PROMPT -
From the data below, copy exactly the lines that lie between the one holding "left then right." and the one holding "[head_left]", including both, and nothing more.

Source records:
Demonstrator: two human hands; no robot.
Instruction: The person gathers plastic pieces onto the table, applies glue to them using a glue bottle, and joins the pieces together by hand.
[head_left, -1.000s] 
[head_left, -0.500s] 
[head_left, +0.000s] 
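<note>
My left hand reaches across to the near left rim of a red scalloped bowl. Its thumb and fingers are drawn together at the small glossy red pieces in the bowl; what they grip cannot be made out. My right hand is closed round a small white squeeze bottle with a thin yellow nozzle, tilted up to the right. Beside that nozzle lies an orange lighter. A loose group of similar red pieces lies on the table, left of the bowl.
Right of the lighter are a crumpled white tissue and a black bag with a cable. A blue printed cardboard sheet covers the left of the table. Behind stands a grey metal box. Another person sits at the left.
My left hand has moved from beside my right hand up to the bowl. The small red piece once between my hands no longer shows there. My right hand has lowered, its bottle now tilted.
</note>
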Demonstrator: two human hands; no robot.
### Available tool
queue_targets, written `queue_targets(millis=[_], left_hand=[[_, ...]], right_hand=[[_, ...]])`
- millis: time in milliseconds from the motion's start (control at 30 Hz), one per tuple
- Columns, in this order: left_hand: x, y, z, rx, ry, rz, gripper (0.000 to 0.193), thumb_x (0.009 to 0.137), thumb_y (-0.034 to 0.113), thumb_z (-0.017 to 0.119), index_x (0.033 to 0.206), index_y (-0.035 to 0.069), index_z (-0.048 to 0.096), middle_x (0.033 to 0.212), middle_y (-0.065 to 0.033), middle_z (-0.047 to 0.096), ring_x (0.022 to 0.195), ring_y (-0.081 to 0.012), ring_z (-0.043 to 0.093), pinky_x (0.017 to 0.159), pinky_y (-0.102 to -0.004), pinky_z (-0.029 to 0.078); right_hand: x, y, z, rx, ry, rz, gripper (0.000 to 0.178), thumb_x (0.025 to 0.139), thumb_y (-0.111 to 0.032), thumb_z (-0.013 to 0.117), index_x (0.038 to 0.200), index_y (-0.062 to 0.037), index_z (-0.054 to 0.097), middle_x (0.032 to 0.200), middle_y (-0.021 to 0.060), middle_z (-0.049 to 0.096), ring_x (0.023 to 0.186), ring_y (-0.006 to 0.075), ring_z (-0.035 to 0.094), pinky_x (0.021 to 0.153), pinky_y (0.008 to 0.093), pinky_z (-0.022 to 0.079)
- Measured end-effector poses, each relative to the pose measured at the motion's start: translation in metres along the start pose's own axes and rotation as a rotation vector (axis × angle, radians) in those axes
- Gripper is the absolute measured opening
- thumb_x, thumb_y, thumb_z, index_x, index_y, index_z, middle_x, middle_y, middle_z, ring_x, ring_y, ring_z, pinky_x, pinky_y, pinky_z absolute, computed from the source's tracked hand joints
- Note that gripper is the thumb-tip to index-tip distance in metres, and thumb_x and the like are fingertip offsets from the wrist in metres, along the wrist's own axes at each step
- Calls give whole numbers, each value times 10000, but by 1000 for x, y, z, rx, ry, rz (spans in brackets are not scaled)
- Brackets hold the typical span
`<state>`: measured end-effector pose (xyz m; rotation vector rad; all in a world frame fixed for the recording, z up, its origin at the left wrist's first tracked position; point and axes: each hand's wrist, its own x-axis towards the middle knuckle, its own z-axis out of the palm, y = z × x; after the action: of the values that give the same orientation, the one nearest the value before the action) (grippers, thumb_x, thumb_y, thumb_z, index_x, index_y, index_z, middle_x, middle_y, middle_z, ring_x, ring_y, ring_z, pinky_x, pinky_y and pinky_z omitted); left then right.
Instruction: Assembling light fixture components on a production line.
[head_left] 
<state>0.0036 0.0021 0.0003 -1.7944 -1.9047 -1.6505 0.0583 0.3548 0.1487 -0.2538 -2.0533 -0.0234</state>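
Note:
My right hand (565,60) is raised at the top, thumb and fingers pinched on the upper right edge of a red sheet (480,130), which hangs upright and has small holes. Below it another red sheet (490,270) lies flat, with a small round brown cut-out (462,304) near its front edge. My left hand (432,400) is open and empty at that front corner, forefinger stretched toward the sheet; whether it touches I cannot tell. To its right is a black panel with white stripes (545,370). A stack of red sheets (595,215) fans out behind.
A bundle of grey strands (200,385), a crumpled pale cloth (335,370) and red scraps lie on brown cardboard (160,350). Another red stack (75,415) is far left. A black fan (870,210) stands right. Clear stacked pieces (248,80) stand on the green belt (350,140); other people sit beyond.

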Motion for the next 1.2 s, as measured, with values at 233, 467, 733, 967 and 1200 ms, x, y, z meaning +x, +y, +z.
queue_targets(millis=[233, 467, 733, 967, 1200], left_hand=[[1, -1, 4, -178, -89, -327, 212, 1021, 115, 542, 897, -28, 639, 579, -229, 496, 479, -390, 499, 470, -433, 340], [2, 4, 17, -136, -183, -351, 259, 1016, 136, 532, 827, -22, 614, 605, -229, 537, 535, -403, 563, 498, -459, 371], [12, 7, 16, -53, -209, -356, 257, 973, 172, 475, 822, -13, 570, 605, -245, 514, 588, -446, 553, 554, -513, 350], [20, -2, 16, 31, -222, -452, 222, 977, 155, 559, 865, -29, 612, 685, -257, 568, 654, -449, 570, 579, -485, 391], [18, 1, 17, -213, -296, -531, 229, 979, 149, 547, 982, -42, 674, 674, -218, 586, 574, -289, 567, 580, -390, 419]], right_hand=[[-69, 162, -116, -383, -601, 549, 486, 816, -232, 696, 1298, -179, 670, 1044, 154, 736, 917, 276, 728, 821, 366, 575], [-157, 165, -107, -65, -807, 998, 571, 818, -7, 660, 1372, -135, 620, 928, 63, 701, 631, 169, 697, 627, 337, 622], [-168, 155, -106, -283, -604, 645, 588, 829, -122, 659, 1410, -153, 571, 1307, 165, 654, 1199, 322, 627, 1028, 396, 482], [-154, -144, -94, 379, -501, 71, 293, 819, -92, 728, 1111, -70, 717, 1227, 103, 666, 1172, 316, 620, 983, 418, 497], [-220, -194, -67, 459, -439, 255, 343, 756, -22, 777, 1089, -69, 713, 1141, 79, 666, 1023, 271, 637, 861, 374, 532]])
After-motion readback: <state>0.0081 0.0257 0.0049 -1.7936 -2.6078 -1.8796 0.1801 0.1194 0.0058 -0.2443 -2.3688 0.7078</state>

RESULT FOR THIS EXERCISE -
`<state>`: measured end-effector pose (xyz m; rotation vector rad; all in a world frame fixed for the recording, z up, its origin at the left wrist's first tracked position; point and axes: each hand's wrist, its own x-axis towards the middle knuckle, its own z-axis out of the palm, y = z × x; after the action: of the values that give the same orientation, the one nearest the value before the action) (grippers, thumb_x, thumb_y, thumb_z, index_x, index_y, index_z, middle_x, middle_y, middle_z, ring_x, ring_y, ring_z, pinky_x, pinky_y and pinky_z omitted); left then right.
Instruction: Assembling light fixture components on a production line.
[head_left] 

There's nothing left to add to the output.